The appropriate oral solution dose may be diluted in 1 oz of water and given to the patient to drink. Common flavoring syrups may be added to the solution to improve the taste for oral administration. The diluted material may be administered via nasogastric tube.
Vancocin® HCl For Oral Solution (or Vancomycin Hydrochloride for Oral Solution, USP) is available in:
10-g* Bottle NDC 0002-2372-37 (M-206)
1 g* Bottle Traypak** of 6 NDC 0002-5105-16 (M-5105)
Prior to reconstitution, store at controlled room temperature, 59° to 86°F (15° to 30°C).
Also available:
Vancocin HCl Pulvules® (or Vancomycin Hydrochloride Capsules, USP) are available in:
The 125 mg* Pulvules have an opaque blue cap and opaque brown body imprinted with "3125" on the cap and "VANCOCIN HCL 125 MG" on the body in white ink.

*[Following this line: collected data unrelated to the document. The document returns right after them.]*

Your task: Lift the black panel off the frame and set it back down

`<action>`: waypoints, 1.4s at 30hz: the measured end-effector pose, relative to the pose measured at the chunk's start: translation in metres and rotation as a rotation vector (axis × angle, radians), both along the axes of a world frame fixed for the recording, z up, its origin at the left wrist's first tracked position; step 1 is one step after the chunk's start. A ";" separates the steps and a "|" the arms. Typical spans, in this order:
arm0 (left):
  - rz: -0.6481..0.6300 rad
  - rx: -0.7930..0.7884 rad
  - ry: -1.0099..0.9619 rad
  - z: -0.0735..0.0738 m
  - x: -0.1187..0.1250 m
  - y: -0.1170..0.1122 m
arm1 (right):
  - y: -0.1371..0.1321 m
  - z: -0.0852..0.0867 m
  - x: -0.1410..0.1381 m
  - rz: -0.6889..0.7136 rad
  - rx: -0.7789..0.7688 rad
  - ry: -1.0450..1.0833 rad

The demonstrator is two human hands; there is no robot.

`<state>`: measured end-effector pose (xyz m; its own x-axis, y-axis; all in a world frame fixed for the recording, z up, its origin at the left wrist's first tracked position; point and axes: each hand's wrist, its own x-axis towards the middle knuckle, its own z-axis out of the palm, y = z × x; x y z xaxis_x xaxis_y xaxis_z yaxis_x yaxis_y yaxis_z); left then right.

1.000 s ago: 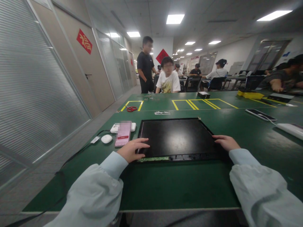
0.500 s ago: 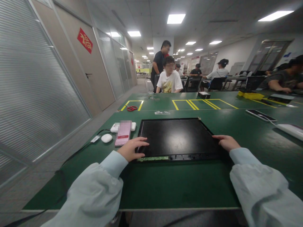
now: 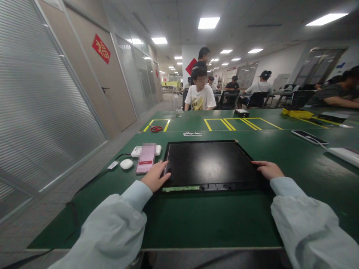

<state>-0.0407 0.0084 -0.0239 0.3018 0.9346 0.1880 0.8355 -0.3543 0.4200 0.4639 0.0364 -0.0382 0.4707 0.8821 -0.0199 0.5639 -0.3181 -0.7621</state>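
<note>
The left hand (image 3: 155, 176) and right hand (image 3: 267, 169) rest open on opposite edges of a black display panel (image 3: 210, 162). The red door sign (image 3: 101, 49) reads 福; phone screen (image 3: 146, 158) blurred.

A: Pose of the 2 hands?
B: The left hand (image 3: 155, 176) lies palm down, fingers extended forward. The right hand (image 3: 267, 169) lies palm down, fingers pointing inward. The left forearm (image 3: 117, 220) and right forearm (image 3: 305, 220), both pale-sleeved, reach forward, well apart.

Our left hand (image 3: 153, 178) and right hand (image 3: 267, 170) are bare; our loose, pale blue left sleeve (image 3: 112, 228) and right sleeve (image 3: 308, 224) seem gathered at the cuffs.
</note>
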 end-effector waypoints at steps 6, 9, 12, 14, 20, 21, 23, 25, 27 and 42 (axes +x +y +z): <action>0.038 -0.020 -0.053 -0.003 -0.002 0.005 | -0.001 0.001 -0.001 -0.014 -0.016 -0.013; 0.074 -0.032 -0.110 0.001 -0.001 0.002 | -0.001 0.001 -0.001 -0.015 0.002 -0.002; 0.099 -0.049 -0.183 0.005 0.001 -0.001 | 0.000 0.001 0.000 -0.010 -0.003 0.001; 0.106 -0.064 -0.252 0.007 0.002 -0.002 | 0.000 0.001 0.001 -0.011 -0.014 0.005; 0.086 -0.169 -0.758 0.012 0.009 0.001 | 0.000 0.002 0.001 -0.005 -0.020 -0.009; 0.094 -0.190 -0.841 0.012 0.011 0.001 | 0.000 0.002 0.001 -0.003 -0.024 -0.012; 0.148 -0.236 -0.951 0.013 0.013 0.001 | 0.000 0.002 0.001 -0.001 -0.037 -0.011; 0.224 -0.262 -1.018 0.014 0.016 0.000 | 0.000 0.001 0.002 0.001 -0.040 -0.007; 0.296 -0.257 -1.066 0.014 0.019 0.000 | 0.000 0.000 0.003 0.000 -0.027 -0.014; 0.403 -0.516 -1.487 0.018 0.029 -0.003 | 0.000 0.001 0.000 -0.003 0.003 -0.001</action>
<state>-0.0119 0.0058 -0.0055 -0.1168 0.9565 -0.2674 -0.3959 0.2021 0.8958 0.4642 0.0364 -0.0368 0.4733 0.8808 -0.0164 0.5638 -0.3171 -0.7626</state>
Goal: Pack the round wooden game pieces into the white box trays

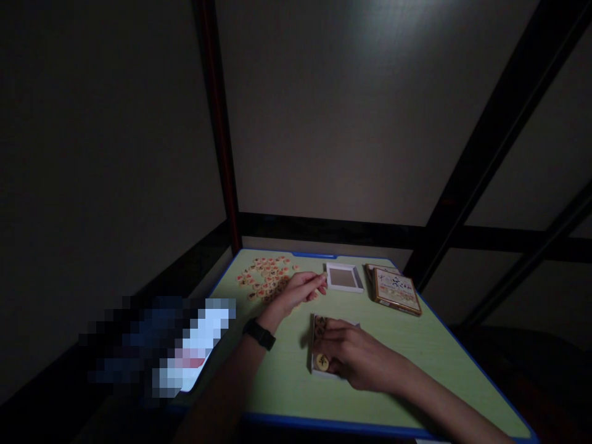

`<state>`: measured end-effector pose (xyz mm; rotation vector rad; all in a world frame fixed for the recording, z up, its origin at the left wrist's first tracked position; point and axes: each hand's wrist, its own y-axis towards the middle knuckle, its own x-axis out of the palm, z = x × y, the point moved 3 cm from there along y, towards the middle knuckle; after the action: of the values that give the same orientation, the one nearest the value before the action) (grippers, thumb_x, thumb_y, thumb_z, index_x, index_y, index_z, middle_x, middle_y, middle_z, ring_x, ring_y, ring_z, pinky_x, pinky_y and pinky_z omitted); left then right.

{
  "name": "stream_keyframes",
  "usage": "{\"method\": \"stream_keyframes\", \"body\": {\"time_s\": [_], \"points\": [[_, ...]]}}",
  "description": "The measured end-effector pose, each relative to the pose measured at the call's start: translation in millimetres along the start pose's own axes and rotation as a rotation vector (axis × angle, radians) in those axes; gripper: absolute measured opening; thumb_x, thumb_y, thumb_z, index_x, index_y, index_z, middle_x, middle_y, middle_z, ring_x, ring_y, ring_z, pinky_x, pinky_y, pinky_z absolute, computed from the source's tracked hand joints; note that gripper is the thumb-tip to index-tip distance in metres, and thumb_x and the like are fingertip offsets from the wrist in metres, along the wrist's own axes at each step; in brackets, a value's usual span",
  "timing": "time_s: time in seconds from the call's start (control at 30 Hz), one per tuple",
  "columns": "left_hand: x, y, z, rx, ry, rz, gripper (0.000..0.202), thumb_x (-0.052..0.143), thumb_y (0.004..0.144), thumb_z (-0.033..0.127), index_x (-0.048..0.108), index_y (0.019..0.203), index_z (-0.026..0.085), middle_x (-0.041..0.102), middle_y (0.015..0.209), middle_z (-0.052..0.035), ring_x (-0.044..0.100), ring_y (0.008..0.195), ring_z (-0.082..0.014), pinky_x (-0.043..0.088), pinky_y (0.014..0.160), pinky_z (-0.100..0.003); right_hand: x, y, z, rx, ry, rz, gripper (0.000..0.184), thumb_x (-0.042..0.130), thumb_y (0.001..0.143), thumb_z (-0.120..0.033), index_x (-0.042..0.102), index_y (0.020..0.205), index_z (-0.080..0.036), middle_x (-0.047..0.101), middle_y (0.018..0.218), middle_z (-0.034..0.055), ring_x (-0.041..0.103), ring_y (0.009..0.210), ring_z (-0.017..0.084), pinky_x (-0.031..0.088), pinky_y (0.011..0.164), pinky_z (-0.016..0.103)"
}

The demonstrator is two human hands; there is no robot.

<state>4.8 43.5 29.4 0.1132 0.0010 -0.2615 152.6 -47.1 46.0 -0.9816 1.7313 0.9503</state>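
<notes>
My left hand point(303, 291) is closed beside the scattered xiangqi pieces point(267, 271), its fingers pinched on what looks like a single pale piece at the fingertips. Round and wooden, the loose pieces carry red or black characters. Nearer to me, my right hand point(358, 351) reaches into a shallow white box point(319, 372) that holds several pieces. Its thumb and fingers close around a light xiangqi piece point(322, 362) with a black character. The hand covers most of the box's inside.
A white box lid or tray point(345, 290) lies beyond my left hand. Two flat printed boxes point(395, 290) are stacked at the right on the green, blue-edged table point(416, 382). At the left edge is a bright, pixelated screen-like object point(203, 342). Walls stand close behind.
</notes>
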Motion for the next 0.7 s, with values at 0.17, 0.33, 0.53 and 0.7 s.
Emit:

They are available in:
ID*** 20 NDC 0002-3125-42 (PU3125)
The 250 mg* Pulvules have an opaque blue cap and opaque lavender body imprinted with "3126" on the cap and "VANCOCIN HCL 250 MG" on the body in white ink. They are available in:
ID20 NDC 0002-3126-42 (PU3126)
** Traypak TM (multivial carton, Lilly).
*** Identi-Dose® (unit dose medication, Lilly).